Pada etape ketiga, para pebalap akan menjalani circuit race sejauh 109,3 km dengan bersepeda memutari kota Banyuwangi 12 putaran. Juara ajang ini akan ditentukan pada tahapan terakhir, yakni jalur mendaki sepanjang 129,9 km dari Pasar Purwoharjo dan berakhir di kawasan Gunung Ijen.
”Etape keempat yang finis di Paltuding, Ijen, selalu menjadi rute yang paling dinanti karena para pebalap disuguhi trek menanjak yang curam dan panjang,” kata Wawan.
Chairman ITdBI Guntur Priambodo menilai, ajang balap sepeda ini merupakan salah satu lomba yang menarik bagi pebalap. Hasil akhir balapan selalu sulit diprediksi. Menang di tiga etape bukan jaminan untuk menjadi pebalap tercepat.
”Meskipun ada pebalap yang menang di etape pertama hingga ketiga, belum tentu menjadi juara. Tantangan sebenarnya akan ada di etape terakhir. Para raja tanjakan biasanya lebih dominan,” ujar Guntur.
Sejak lomba digelar pada 2012, hanya pebalap senior Perancis, Peter Pouly, yang berhasil merebut lebih dari satu gelar juara, yakni tahun 2014, 2015, dan 2016. Namun, gelar juaranya tahun 2016 dicabut karena ia terbukti melanggar regulasi tentang bobot minimal sepeda.

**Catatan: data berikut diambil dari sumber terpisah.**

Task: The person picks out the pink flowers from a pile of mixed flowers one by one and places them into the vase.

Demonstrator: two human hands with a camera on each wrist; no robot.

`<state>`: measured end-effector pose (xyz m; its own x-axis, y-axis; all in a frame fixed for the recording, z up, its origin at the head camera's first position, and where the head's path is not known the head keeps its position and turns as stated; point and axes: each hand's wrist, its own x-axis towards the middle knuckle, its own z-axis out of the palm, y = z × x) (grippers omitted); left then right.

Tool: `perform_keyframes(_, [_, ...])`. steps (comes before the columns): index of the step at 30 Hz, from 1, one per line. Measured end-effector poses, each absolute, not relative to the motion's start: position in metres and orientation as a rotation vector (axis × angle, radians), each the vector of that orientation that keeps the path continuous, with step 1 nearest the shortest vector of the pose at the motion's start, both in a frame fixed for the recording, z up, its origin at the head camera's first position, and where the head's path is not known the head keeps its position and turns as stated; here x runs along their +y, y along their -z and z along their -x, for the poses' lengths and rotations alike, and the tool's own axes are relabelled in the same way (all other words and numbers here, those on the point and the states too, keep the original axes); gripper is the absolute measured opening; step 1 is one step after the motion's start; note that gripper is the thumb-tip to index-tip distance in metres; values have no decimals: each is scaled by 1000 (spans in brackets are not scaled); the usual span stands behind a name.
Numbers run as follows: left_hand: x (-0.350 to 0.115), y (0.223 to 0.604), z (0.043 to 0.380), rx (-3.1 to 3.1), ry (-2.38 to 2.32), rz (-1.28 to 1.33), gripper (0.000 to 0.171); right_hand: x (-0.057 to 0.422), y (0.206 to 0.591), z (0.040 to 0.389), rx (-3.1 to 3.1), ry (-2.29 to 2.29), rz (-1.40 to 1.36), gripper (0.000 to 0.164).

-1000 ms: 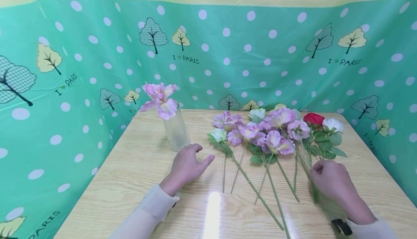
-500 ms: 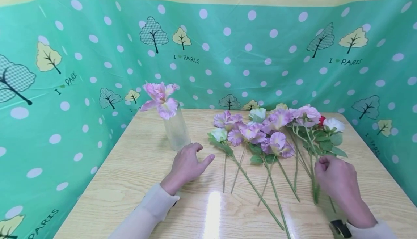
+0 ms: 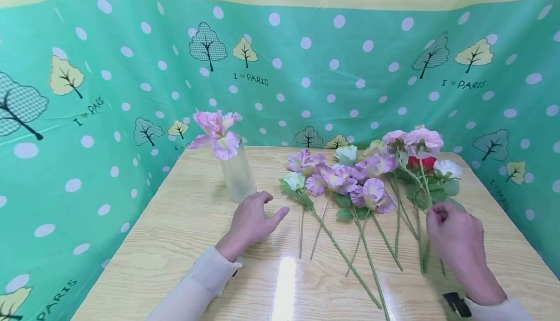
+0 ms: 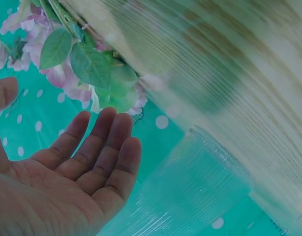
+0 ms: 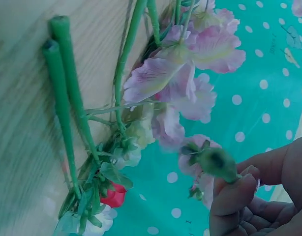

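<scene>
My right hand [image 3: 457,238] pinches the green stem of a pink artificial flower [image 3: 423,141] between thumb and fingertips. Its pink blooms stand above the other flowers, and in the right wrist view the cut stem end [image 5: 217,164] points at the camera. My left hand [image 3: 251,221] lies palm inward with fingers loosely bent, holding nothing. Right behind its fingertips stands a clear ribbed vase [image 3: 238,180], with one pink-lilac iris [image 3: 225,145] leaning out of the top. The left wrist view shows the vase [image 4: 195,177] beside the relaxed fingers [image 4: 124,162].
Several lilac irises [image 3: 334,177] lie on the wooden table [image 3: 175,258], stems toward the front. Among them are pale green-white roses [image 3: 294,181]. A red rose [image 3: 422,162] and a white rose [image 3: 447,167] lie at the right. A green dotted cloth [image 3: 306,68] hangs behind.
The pink flower in my right hand has risen from the pile and shifted right, its blooms now above the red rose. My left hand and the vase have stayed in place.
</scene>
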<state>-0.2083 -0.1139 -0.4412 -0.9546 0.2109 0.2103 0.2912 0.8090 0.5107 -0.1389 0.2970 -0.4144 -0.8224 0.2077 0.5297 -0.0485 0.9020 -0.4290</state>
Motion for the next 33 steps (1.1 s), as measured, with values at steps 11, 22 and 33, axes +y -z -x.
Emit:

Tahun lalu, pebalap Australia, Benjamin Dyball, yang tergabung dalam St George Continental Cycling Team berhasil keluar sebagai yang tercepat. Rute pendakian yang sama menuju Paltuding-Ijen kemudian digunakan pada Tour d\'Indonesia 2019. Namun, Dyball yang saat itu telah bergabung bersama Team Sapura Cycling Malaysia gagal menjadi yang tercepat. Dia hanya finis di urutan kelima. Dyball kini kembali ke Ijen bersama Team Sapura Cycling dan ingin mengulang keberhasilannya pada tahun lalu.
”Persaingan tahun ini amat menarik. Ada pebalap yang sudah berpengalaman di Ijen, seperti Dyball atau Lebas. Ada muka baru seperti Ganjkhanlou dari Iran. Seperti yang umum di masyarakat, pebalap Iran sangat tangguh di tanjakan. Jadi, balapan tahun ini benar-benar sulit diprediksi,” tutur Guntur.
Bupati Banyuwangi Abdullah Azwar menambahkan, ITdBI merupakan ajang balap sepeda yang memanjakan para pebalap. Sebab, pada ajang ini para pebalap tidak direpotkan dengan gangguan asap akibat kebakaran hutan.
”Kami mendengar beberapa keluhan pebalap yang sempat berlomba dalam keadaan udara yang buruk karena asap. Kami jamin, di Banyuwangi bebas dari asap kebakaran hutan. Para pebalap justru akan disuguhi rute di Taman Nasional Alas Purwo yang menjadi salah satu paru-paru dunia,” ujarnya.